Foi quando surgiu o disco ''Canções de Ninar'', seguido por ''Canções de Brincar''. Brincadeiras para pais e filhos em letras deliciosas, como a que pergunta ''O que o papai pode fazer pro neném nanar?'' em uma interpretação impagável de Tatit. Ele, pai de Lua, que já tem 23 anos, conta que a criação da filha ajudou a pensar nas letras e no formato das músicas, mas muita coisa foi inspirada na postura de outras crianças. ''Às vezes a gente nem conhece, mas a criança faz uma careta, um gesto que a gente vê na rua e já nos inspira'', conta.
Ele considera o trabalho feito pela dupla nesses mais de dez anos como um ''trabalho de formiguinha''. ''A gente sempre fez as coisas fora da mídia. Nunca pensamos numa projeção nacional, mas o público e a crítica foi acolhendo a gente. Nós fomos plantando as coisas devagarinho'', diz. Mas nem tudo foi fácil. Tatit lembra, por exemplo, a dificuldade que a dupla teve de conseguir patrocínio para a gravação dos discos, sempre independentes. Para gravar o CD ''Canções do Brasil'', por exemplo, eles chegaram a vendar bens pessoais e a investir cerca de R$ 300 mil tirados do próprio bolso para percorrer o País em busca de culturas locais. O projeto durou de 1998 até 2001. ''Mas conseguimos as passagens'', comemora Tatit.

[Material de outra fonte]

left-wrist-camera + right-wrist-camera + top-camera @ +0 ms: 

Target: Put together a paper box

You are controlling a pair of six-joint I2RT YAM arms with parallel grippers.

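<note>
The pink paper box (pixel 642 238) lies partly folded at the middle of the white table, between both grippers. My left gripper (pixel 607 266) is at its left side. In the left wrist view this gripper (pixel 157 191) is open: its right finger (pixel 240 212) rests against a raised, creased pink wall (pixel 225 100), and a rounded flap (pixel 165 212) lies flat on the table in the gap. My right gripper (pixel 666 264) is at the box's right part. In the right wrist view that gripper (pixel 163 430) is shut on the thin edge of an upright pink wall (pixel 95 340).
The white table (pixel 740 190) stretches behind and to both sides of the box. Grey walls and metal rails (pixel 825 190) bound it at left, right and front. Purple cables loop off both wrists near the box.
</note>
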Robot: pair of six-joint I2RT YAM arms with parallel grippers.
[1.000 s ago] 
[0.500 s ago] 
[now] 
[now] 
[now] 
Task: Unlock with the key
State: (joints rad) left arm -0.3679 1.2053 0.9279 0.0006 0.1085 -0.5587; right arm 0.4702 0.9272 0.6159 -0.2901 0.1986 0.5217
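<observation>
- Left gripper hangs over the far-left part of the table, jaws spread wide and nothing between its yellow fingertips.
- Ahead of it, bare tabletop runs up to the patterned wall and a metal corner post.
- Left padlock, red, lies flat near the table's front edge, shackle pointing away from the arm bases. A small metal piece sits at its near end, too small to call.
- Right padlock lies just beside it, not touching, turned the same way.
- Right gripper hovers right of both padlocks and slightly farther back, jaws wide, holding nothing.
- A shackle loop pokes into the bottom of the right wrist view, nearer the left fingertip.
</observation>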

Para ele, muitos artistas têm um tino comercial que ajuda a vender projetos (e discos). Não é o caso deles. ''Nós temos uma certa dificuldade nesse lado comercial, mas estamos aprendendo'', brinca. Esse ''detalhe'', no entanto, não atrapalhou em nada o sucesso da dupla, conquistado, aliás, por mérito próprio. ''Nós sempre buscamos uma produção musical apurada, não somente na letra das músicas, mas também nos arranjos. A gente teve produtores como o Alê Siqueira, que é o mesmo que produz os discos da Marisa Monte. O que queremos é que nossos discos infantis estejam ao lado de qualquer disco de boa qualidade'', salienta Tatit.
Antes de criar o Palavra Cantada, Paulo e Sandra tinham trabalhos pessoais distintos, mas já faziam, juntos, alguns trabalhos publicitários. Paulo Tatit integrou o Grupo Rumo, criado em 1974 por estudantes da Escola de Comunicação e Artes da USP, com integrantes como Ná Ozetti e Luiz Tatit, irmão de Paulo. O grupo lançou seis discos, incluindo o infantil ''Quero Passear'' (1988, Prêmio Sharp), que já sinalizava a futura dedicação do músico.

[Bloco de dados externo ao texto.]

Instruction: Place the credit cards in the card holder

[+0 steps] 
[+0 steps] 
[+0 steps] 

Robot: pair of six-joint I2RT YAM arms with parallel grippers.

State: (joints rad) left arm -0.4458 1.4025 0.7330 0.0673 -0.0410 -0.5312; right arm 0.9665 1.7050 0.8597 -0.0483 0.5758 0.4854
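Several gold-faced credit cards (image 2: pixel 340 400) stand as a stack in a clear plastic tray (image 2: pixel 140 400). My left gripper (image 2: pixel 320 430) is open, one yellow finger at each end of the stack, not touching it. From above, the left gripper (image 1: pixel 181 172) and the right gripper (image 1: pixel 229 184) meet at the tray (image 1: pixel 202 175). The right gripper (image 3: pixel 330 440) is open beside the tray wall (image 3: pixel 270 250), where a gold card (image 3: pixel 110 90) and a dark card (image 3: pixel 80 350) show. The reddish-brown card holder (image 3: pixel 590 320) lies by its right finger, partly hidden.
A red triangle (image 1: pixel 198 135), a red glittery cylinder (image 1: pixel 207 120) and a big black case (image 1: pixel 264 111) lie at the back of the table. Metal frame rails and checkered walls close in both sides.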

Já Sandra, antes do Palavra, se dedicava à música erudita, mas no final da década de 80 já tinha uma parceria com Paulo. Os dois começaram a sentir falta de uma trabalho de qualidade na música infantil e decidiram criar o selo Palavra Cantada, inspirado num livro de Augusto de Campos. O início não poderia ser melhor. Já no primeiro disco ''Canções de Ninar'' (1994) ganharam o prêmio Sharp de melhor álbum infantil, prêmiação que o Palavra Cantada receberia mais duas outras vezes (''Canções Curiosas'' e ''Canções de Brincar'').

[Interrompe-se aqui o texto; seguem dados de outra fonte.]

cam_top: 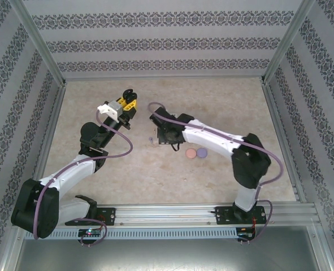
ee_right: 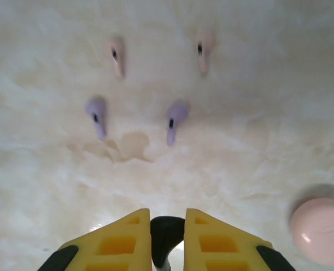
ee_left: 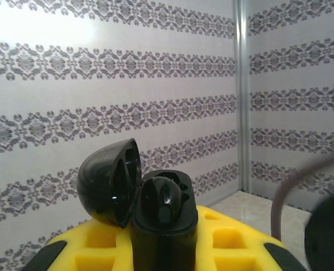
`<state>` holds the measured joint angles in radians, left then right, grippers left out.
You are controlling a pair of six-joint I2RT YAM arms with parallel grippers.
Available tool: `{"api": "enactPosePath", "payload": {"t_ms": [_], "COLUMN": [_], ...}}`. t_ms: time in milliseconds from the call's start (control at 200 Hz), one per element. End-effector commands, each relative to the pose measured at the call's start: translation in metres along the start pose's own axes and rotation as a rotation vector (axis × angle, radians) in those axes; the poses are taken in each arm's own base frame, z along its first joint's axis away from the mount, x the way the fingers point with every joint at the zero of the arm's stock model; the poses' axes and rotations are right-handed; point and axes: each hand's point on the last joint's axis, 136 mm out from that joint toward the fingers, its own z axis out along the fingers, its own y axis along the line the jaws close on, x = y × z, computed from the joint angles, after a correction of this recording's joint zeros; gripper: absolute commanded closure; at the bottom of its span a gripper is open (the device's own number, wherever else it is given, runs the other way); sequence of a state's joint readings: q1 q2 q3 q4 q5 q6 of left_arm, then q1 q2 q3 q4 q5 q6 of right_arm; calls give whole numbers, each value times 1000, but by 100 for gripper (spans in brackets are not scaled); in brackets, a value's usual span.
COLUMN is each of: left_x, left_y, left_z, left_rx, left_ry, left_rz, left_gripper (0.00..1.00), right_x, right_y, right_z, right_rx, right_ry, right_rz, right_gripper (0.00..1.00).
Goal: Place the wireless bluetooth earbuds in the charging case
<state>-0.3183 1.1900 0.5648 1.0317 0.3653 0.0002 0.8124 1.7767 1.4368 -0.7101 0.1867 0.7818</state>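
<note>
Top external view: left gripper [cam_top: 127, 101] and right gripper [cam_top: 155, 108] face each other above mid-table, near but apart.
Charging case [ee_left: 164, 217]: glossy black, rounded; hinged lid [ee_left: 109, 182] swung open to one side. It is clamped between the left gripper's yellow fingers [ee_left: 93, 251], with the opening facing away from the wrist.
Right gripper: fingers pressed on a small black piece, judged a black earbud [ee_right: 167, 234].
Deciding relation: the case lies just to the right gripper's left, so the bud likely travels leftward, its stem lined up with a well.
Purple earbuds [ee_right: 97, 116]: smooth, stemmed, lying on the table ahead of the right gripper, stems toward it.
Pink earbuds [ee_right: 116, 56]: same shape, farther ahead.
Pink disc [ee_right: 322, 228], purple disc [cam_top: 201, 152]: flat, round.
Table [cam_top: 223, 107]: pale, mottled, stone-like.
</note>
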Motion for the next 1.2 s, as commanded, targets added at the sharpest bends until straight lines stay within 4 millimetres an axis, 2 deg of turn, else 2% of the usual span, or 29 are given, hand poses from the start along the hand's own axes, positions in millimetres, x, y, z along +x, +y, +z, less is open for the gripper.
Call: {"api": "enactPosePath", "payload": {"t_ms": [0, 340, 460, 580, 724, 914, 1049, 1194], "left_x": [-23, -17, -12, -8, -7, -4, -2, -2], "left_y": [-12, -52, -72, -88, -103, -118, -125, -130], "left_z": [2, 1, 3, 7, 14, 25, 31, 36], "left_rx": [88, 279, 341, 393, 437, 478, 498, 509], "left_ry": [-41, -15, -1, 10, 11, 15, 17, 13], "left_rz": [-13, -40, -26, -12, -12, -19, -23, -23], "left_gripper": [100, 100, 100, 100, 100, 100, 100, 100], "right_x": [-28, -94, -106, -110, -107, -97, -89, -83], "right_y": [-14, -16, -10, -3, 7, 21, 32, 37], "right_z": [-34, -156, -193, -220, -241, -257, -256, -246], "right_rx": [-11, -192, -264, -341, -441, -527, -568, -575], "right_ry": [-114, -411, -507, -575, -640, -699, -704, -689], "right_rz": [1, -26, -54, -78, -114, -175, -217, -235], "right_gripper": [84, 83, 83, 82, 82, 82, 81, 81]}}
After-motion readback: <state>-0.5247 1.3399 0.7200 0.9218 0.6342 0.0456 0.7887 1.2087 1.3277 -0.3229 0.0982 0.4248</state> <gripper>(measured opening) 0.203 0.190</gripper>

O disco mais recente dos dois é ''Pé com pé'', cujo repertório a dupla mostra hoje em Curitiba, encerrando as apresentações que começaram ontem. O repertório do disco deve ser gravado em DVD em dezembro, no Teatro Ibirapuera, em São Paulo. E as novidades da dupla não páram por aí. Eles estão reunindo os hits do Palavra Cantada para ser gravado em espanhol e já reúnem composições suficientes para um disco inédito, com previsão de ser gravado no ano que vem. A dupla também está em negociação com uma TV (ainda não divulgada) para protagonizar um programa infantil, com previsão de exibição em 2007. Crianças e adultos (principalmente os pais, professores, tios, tias e padrinhos) agradecem.

Serviço:- Palavra Cantada em Curitiba. Última apresentação hoje, às 16 horas, no Curitiba Master Hall (Rua Itajuba, 143. Telefone 41 3248 1001). Ingressos a R$ 20 e R$ 10,00.